The Reproducibility Problem in Machine Learning

Most ML research cannot be reproduced.because the culture and infrastructure around research make reproducibility an afterthought.

Reproducibility is the corner stone of science

Somewhere between building a model and publishing the results, something gets lost. not the results themselves, those make it into the paper. what gets lost is everything that would allow someone else to arrive at the same place.

This is the reproducibility problem in machine learning, and it is more widespread than most people admit.

In 2016, the journal Nature reported that around 70% of researchers had failed to reproduce another researcher’s results , and 50% had failed to reproduce their own. machine learning is no exception. a study that analyzed 400 papers from top AI conferences found that only 6% shared code, roughly 33% shared test data, and 54% shared nothing more than a pseudocode summary of their algorithm. not the environment. not the hyperparameters. not the exact version of the library that made it work. just a rough sketch of the idea.

Research and Artifacts

Research, in the way most of us were taught to think about it, follows a clean sequence. you start with a belief or observation, form a hypothesis, make a prediction, run an experiment, collect results, and interpret them. the arrows go one direction. the process is transparent and repeatable.

The research lifecycle in ML — and where reproducibility livesFigure 0.1 Research Life Cycle

The reality is that the experiment step in that diagram is fed by four inputs that almost never get fully documented: the AI program itself, the data it trained on, the ancillary software, every library, framework, and dependency, and the hardware the whole thing ran on. change any one of those, and your results may not survive the move. the feedback arrows at the top, adjust and compare, assume you can get back to the same starting point. most of the time in ML research, you cannot. not because the experiment was wrong, but because no one recorded what the experiment actually was.

What reproducibility actually means

Reproducing a result is not just running someone else’s code and getting the same number. it is being able to reconstruct the exact conditions under which an experiment was conducted, the data, the environment, the dependencies, the random seeds, the sequence of decisions, and arrive at the same conclusions. it is the difference between a finding and a fact.

The scientific method has always required this. you form a hypothesis, collect data, experiment, analyze, and conclude. the whole system depends on the assumption that if someone else follows the same process, they arrive at the same place. when that assumption breaks down, the entire chain of knowledge built on top of that result becomes unreliable.

In ML, that chain is long. papers build on papers. models are pertained on datasets that trained on other datasets. if a foundational result cannot be reproduced, everything built on it is standing on uncertain ground.

Why it keeps happening

The problem is not that researchers are careless. most of them are working at the edge of what’s understood, moving fast, under pressure to publish. the problem is structural.

Academic research culture is optimized for publishing findings, not for packaging them. a researcher who spends two extra weeks making their code clean, their environment versioned, and their artifacts shareable is spending time that doesn’t show up anywhere on their CV. there is no incentive built into the system for it.
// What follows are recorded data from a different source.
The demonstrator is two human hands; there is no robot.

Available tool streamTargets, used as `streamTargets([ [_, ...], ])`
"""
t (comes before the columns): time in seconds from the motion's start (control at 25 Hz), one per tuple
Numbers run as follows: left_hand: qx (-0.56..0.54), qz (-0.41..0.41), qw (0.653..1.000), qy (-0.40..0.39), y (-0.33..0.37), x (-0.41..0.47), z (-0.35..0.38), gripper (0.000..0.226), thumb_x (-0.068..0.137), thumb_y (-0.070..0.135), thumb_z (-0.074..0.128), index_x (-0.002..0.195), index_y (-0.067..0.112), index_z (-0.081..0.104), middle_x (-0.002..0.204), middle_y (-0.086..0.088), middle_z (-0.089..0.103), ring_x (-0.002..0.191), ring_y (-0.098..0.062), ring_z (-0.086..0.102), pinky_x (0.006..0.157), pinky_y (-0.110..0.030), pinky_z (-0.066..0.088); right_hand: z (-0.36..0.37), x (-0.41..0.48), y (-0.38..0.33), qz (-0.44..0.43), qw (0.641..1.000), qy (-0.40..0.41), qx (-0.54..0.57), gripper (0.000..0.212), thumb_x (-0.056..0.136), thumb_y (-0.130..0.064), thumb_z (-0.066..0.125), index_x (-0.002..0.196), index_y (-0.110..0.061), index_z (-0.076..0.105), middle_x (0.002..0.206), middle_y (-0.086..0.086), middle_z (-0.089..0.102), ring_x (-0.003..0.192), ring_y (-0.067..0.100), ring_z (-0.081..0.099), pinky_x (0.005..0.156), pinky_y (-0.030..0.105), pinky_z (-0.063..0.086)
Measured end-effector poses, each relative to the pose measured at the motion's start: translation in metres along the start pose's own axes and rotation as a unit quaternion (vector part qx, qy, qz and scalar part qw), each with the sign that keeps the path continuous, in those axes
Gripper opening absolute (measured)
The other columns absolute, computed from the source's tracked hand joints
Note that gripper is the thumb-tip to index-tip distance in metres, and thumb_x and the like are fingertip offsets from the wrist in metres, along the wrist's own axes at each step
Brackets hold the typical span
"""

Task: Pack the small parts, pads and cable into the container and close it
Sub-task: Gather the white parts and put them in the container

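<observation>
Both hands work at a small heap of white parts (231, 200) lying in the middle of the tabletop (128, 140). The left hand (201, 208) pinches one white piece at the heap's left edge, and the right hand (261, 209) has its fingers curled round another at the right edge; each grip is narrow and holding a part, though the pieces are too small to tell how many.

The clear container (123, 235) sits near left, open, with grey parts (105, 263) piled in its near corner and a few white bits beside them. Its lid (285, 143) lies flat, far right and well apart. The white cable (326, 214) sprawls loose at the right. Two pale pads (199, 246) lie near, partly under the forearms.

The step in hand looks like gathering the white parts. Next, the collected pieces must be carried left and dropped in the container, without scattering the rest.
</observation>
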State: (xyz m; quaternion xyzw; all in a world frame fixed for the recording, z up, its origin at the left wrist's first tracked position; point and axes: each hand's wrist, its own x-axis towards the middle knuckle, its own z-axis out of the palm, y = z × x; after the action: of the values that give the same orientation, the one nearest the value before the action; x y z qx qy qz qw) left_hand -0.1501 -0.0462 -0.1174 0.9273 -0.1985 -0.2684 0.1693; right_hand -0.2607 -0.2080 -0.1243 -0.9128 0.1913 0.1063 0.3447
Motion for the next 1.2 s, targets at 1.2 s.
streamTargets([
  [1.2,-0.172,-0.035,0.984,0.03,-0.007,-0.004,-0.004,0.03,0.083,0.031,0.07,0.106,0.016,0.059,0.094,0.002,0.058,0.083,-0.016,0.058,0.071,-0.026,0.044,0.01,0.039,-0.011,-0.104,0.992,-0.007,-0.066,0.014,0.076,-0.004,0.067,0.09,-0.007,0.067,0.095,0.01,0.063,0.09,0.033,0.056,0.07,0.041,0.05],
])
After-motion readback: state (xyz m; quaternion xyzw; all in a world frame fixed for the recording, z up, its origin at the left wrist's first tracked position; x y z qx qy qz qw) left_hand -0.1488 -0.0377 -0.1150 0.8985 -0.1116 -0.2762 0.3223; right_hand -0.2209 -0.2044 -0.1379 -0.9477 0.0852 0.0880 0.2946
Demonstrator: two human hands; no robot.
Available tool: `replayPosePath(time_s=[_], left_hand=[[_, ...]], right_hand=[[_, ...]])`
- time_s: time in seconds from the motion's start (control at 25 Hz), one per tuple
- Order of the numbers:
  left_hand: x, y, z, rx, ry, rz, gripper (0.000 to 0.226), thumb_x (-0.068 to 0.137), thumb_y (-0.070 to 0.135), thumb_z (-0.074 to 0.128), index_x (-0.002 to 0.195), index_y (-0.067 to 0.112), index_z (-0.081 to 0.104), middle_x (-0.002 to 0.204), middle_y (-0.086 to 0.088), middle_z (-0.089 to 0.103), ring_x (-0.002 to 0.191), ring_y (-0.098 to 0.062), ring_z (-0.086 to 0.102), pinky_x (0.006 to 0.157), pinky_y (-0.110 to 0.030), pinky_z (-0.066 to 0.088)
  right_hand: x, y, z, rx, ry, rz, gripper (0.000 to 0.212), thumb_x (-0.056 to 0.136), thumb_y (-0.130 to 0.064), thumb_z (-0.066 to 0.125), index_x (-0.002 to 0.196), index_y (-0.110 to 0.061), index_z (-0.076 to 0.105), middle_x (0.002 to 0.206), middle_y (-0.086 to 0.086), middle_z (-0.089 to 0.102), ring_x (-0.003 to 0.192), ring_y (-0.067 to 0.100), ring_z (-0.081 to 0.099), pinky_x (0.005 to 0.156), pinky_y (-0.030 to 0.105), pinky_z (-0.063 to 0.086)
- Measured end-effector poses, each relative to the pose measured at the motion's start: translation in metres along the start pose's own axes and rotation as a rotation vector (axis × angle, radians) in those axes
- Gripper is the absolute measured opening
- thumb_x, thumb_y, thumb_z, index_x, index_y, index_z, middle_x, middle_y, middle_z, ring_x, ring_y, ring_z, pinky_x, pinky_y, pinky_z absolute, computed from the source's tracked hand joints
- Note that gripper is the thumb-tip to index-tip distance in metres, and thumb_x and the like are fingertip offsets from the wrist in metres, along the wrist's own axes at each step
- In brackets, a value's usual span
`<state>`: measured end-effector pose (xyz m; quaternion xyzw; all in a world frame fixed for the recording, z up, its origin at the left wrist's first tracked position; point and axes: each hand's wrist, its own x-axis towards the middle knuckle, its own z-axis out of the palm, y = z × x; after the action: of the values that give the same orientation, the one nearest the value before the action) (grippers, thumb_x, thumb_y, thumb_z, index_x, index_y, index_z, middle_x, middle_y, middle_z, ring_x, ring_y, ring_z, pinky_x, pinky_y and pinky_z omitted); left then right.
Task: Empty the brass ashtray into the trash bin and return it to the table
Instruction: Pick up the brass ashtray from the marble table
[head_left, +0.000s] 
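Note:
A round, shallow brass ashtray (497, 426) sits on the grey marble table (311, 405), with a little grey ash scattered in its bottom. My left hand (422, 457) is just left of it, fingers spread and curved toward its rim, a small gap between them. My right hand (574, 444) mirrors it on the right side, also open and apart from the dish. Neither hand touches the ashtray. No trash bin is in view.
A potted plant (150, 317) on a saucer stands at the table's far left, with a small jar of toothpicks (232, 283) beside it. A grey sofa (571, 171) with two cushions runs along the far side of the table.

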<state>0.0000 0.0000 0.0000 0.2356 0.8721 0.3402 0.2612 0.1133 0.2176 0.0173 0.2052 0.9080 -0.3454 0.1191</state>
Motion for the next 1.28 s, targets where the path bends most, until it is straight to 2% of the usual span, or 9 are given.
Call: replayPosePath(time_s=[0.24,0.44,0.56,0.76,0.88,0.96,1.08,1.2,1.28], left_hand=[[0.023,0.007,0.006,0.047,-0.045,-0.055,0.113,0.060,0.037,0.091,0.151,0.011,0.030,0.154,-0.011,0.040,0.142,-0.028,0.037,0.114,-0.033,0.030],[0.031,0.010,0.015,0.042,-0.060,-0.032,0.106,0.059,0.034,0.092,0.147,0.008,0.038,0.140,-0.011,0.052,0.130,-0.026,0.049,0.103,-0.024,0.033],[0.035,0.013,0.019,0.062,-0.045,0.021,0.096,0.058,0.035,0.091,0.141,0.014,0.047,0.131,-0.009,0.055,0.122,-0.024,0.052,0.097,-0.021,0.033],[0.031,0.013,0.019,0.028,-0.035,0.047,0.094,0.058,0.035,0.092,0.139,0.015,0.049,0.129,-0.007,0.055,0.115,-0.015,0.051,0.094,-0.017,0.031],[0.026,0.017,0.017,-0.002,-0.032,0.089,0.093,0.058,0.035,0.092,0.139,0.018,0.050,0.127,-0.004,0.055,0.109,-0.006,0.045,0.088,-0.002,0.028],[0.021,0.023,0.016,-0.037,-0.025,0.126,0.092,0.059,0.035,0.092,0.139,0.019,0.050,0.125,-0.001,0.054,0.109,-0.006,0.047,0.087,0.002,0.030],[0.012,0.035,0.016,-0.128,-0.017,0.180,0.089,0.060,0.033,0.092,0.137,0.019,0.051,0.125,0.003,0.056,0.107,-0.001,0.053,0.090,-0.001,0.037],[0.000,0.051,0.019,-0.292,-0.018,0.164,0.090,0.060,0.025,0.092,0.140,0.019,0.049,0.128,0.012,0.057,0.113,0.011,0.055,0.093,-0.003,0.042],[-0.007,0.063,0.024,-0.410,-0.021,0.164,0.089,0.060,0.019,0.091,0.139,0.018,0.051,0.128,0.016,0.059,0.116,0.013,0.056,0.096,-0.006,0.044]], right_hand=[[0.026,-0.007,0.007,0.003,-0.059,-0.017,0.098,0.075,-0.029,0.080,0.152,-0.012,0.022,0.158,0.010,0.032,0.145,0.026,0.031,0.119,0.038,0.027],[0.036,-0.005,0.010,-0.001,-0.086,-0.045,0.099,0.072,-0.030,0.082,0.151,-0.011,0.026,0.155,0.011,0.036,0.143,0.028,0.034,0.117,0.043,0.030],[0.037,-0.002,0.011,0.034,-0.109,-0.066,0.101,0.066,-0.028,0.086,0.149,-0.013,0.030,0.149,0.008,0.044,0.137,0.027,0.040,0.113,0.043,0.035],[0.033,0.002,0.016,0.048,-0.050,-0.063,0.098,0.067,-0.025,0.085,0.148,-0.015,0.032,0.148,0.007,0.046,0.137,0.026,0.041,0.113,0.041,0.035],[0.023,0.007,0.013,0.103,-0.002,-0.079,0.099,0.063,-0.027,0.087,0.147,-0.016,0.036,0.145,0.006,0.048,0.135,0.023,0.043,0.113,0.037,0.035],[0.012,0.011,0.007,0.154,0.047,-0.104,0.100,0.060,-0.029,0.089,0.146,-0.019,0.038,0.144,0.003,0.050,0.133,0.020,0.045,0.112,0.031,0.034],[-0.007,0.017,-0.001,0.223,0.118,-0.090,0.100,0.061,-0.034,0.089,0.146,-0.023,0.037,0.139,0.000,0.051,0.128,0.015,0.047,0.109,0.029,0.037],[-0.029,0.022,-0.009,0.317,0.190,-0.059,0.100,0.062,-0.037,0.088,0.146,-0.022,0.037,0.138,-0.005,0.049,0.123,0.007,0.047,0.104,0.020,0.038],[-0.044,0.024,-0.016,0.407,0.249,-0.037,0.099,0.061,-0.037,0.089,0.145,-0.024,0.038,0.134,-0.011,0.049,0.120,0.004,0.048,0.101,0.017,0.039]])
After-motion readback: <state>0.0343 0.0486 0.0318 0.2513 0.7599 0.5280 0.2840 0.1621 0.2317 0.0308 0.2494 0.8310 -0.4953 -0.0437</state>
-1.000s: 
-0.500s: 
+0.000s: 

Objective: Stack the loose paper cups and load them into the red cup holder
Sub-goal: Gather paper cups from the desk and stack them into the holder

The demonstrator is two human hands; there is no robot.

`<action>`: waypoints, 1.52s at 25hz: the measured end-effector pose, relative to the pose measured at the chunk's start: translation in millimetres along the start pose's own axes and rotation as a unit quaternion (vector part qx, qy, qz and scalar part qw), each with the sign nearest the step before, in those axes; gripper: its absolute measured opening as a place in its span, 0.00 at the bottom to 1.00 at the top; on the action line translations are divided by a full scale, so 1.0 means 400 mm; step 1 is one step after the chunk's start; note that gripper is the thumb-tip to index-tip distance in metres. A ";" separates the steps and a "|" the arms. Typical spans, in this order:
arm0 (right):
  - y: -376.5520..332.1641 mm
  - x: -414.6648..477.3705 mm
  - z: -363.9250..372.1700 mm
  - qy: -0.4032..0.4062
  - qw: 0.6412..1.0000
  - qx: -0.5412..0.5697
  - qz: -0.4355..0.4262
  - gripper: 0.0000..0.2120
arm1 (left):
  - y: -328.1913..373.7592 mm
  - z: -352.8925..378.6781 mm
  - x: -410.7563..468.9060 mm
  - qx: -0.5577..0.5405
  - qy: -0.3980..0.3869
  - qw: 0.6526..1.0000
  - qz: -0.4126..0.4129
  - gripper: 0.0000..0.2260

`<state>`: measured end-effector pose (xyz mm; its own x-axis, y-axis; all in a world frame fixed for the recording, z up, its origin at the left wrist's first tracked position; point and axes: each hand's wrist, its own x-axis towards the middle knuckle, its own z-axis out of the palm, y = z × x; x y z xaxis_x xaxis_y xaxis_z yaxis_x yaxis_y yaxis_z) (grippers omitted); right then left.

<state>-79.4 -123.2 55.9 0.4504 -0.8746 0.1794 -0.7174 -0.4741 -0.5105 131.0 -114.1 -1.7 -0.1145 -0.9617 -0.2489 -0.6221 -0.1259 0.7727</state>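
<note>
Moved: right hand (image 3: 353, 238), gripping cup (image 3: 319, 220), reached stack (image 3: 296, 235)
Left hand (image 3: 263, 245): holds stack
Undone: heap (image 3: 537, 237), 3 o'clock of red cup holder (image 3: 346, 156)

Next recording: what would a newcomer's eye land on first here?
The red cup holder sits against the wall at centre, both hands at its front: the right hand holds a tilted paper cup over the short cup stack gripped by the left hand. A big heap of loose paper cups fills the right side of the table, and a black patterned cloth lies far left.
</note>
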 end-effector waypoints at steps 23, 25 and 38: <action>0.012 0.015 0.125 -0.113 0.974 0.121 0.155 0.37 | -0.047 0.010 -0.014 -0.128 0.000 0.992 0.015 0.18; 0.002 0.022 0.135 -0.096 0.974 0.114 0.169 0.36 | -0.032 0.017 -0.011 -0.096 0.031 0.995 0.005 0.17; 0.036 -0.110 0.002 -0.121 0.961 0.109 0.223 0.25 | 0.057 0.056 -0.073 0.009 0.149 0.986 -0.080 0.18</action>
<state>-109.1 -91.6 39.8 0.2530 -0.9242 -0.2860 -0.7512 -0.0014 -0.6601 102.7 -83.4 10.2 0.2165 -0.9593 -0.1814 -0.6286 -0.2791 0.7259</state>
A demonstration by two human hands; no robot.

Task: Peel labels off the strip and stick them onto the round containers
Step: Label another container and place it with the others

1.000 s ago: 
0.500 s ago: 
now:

The specific failure points are predictable. dependency drift, where a result depends on a specific version of a library that was never documented, and by the time someone tries to reproduce it, that version no longer behaves the same way. poor experiment tracking, where the notebook that produced the final result is the seventh notebook in a folder called “experiments_final_v3_actually_final”, and no one, including the author, can trace which decisions led where. and artifact sharing, where the trained model, the processed dataset, the intermediate outputs that made the result possible, simply weren’t saved or shared.

code quality in academia over time

I’ve seen this from the inside. working on reproducibility of machine learning systems , and before that at AirQo as an ML engineer, the gap between building a model and being able to hand it to someone else in a trustworthy state is much wider than it looks from the outside. what gets you to a result in a notebook is rarely what you’d want to give someone to reproduce it.

What industry figured out that academia hasn’t

Outside of academic research, this problem was largely solved, or at least seriously addressed, through MLOps. the term appeared around 2015 and describes a set of practices and tools that treat a machine learning system with the same engineering discipline as any production software: version control for data and code, experiment tracking, containerization, artifact registries, automated testing. in industry, if a model cannot be reproduced in a new environment, that is a production incident. it gets fixed.

In academia, the same failure is often just a footnote in a follow up paper that couldn’t replicate the original results. The ACM survey on robustness in MLOps frames this clearly: trustworthy machine learning in production requires reproducibility as a foundation, not an afterthought. the tools exist. the practices are understood. what’s missing is the bridge between how industry builds ML systems and how academia runs ML experiments.

That bridge is what I’ve been thinking about. not as an abstract problem, but as something I’ve personally run into, in competitions, in production, and now in research. the solution is not to make researchers into software engineers. it is to make the right practices the path of least resistance, no friction, so that reproducibility happens by default rather than by exceptional effort.

I’ll write more about what that looks like in practice. for now, the problem is worth sitting with: we are building a field on results that, in many cases, we cannot verify.